DR 5-HT neurons in mice showed oscillatory population activity during NREM sleep. a, Schematic illustration of the fiber photometry system used for monitoring DR 5-HT neuron activity. EEG and EMG were recorded simultaneously. PMT, Photomultiplier tube. b, Genetic construct of Tph2-tTA::tetO-YC-nano50 double transgenic mice. c, The compound Ca2+ signal in the DR was monitored via an optic fiber (asterisk indicates the tip of the fiber). A fluorescence image shows YC-nano50 expression in the raphe nucleus. Scale bar, 1 mm. d, Representative examples of acquired data, including a trace of the EEG signal, a relative EEG power spectrogram, a trace of the EMG signal, the sleep–wake states (wake, green; REM, red; NREM, blue), population Ca2+ dynamics of DR 5-HT neurons, and the wavelet spectrogram of 5-HT population-level activity. Light blue lines indicate NREM→Wake epochs, purple lines indicate NREM→REM epochs, and red lines indicate REM epochs. Numbers along the bottom indicate time. Red triangles indicate the time when the infaslow power of 5-HT activity was high. e, Normalized DR 5-HT neuron activities across the sleep–wake cycle (7 sessions from 5 mice).

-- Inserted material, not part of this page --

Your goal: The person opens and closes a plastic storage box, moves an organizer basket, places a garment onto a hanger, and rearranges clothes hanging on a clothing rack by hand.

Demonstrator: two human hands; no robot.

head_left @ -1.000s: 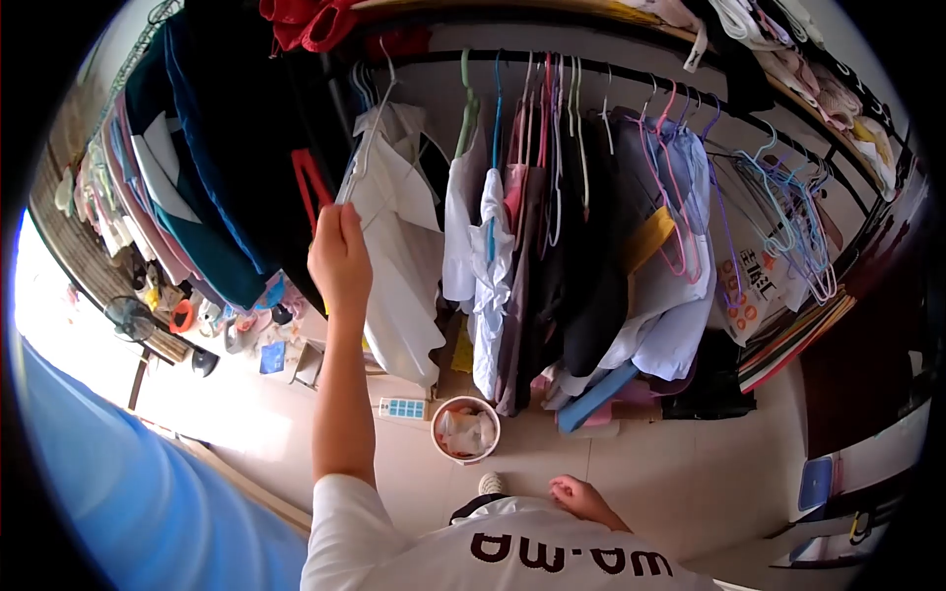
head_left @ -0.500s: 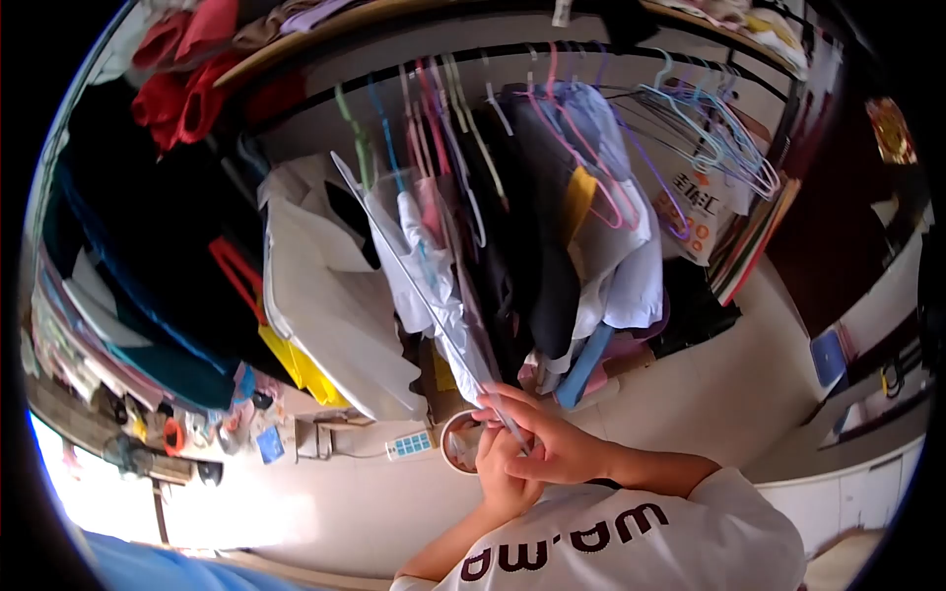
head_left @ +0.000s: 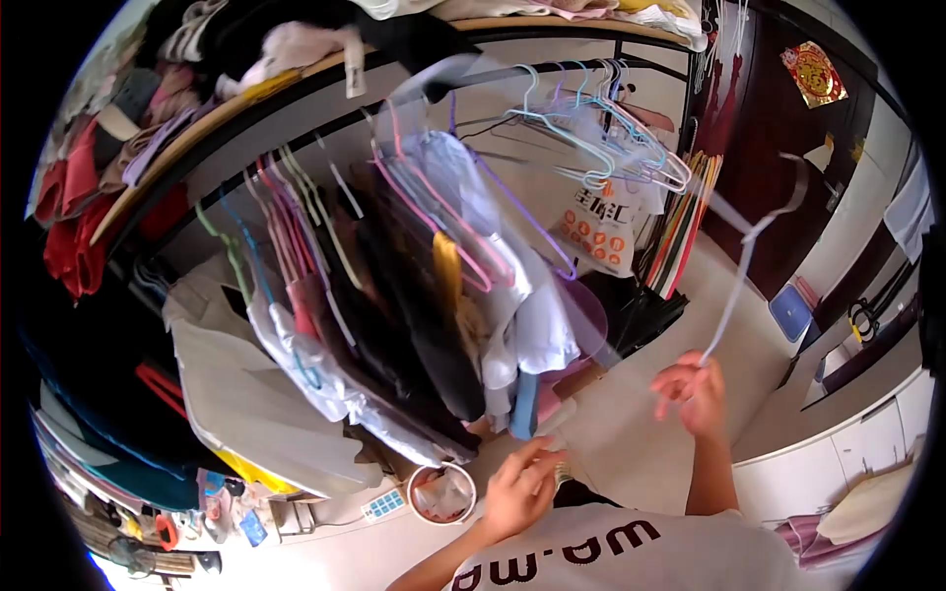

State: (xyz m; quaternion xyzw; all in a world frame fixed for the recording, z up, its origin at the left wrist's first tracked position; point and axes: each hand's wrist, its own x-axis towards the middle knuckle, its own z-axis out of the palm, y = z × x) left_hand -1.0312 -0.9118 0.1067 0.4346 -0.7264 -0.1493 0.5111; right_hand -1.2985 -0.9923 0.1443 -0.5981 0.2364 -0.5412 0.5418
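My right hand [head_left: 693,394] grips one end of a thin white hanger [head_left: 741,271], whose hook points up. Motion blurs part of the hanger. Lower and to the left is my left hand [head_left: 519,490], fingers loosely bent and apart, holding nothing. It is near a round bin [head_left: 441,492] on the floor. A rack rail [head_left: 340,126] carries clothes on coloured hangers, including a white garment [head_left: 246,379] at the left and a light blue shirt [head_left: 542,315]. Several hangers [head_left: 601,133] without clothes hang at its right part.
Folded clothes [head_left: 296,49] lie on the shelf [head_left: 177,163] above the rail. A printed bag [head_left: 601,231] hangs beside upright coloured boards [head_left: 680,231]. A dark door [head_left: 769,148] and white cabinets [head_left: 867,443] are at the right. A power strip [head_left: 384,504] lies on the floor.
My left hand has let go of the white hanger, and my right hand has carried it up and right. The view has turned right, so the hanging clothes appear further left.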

Averaged DR 5-HT neuron activity during NREM sleep was lower than during the wake stage but higher than during REM sleep (one-way ANOVA followed by Tukey–Kramer post hoc test, F(2,12) = 138.4, wake vs NREM, p = 5.9 × 10−4; NREM vs REM, p = 3.3 × 10−7; wake vs REM, p = 4.0 × 10−9). f, g, Representative population activity dynamics of DR 5-HT neurons during the NREM→Wake epoch (f) and the NREM→REM epoch (g). The solid and dashed lines show −0.05 and −0.4 of normalized activities, respectively. Waves that exceeded −0.4 are marked by black triangles. Time 0 in (f) corresponds to 365 s in (d), and time 0 in (g) corresponds to 775 s in (d). h, Durations of the NREM→Wake epoch (n = 29 epochs from 5 animals) and the NREM→REM epoch (n = 38 epochs from 5 animals) were comparable (independent t test, p = 0.74, df = 8, t = −0.33). i, Numbers of concave waves during NREM→Wake and NREM→REM were comparable (independent t test, p = 1.0, df = 8, t = 1.3 × 10−3). j, Wavelet spectrogram of infraslow 5-HT population activity during an NREM state (<0.1 Hz, 7 sessions from 5 mice, total 21 epochs). Time is normalized from 0 (start of NREM sleep) to 1 (end of NREM). Power is normalized across time 0–0.1. Error bars indicate SD; *p < 0.05.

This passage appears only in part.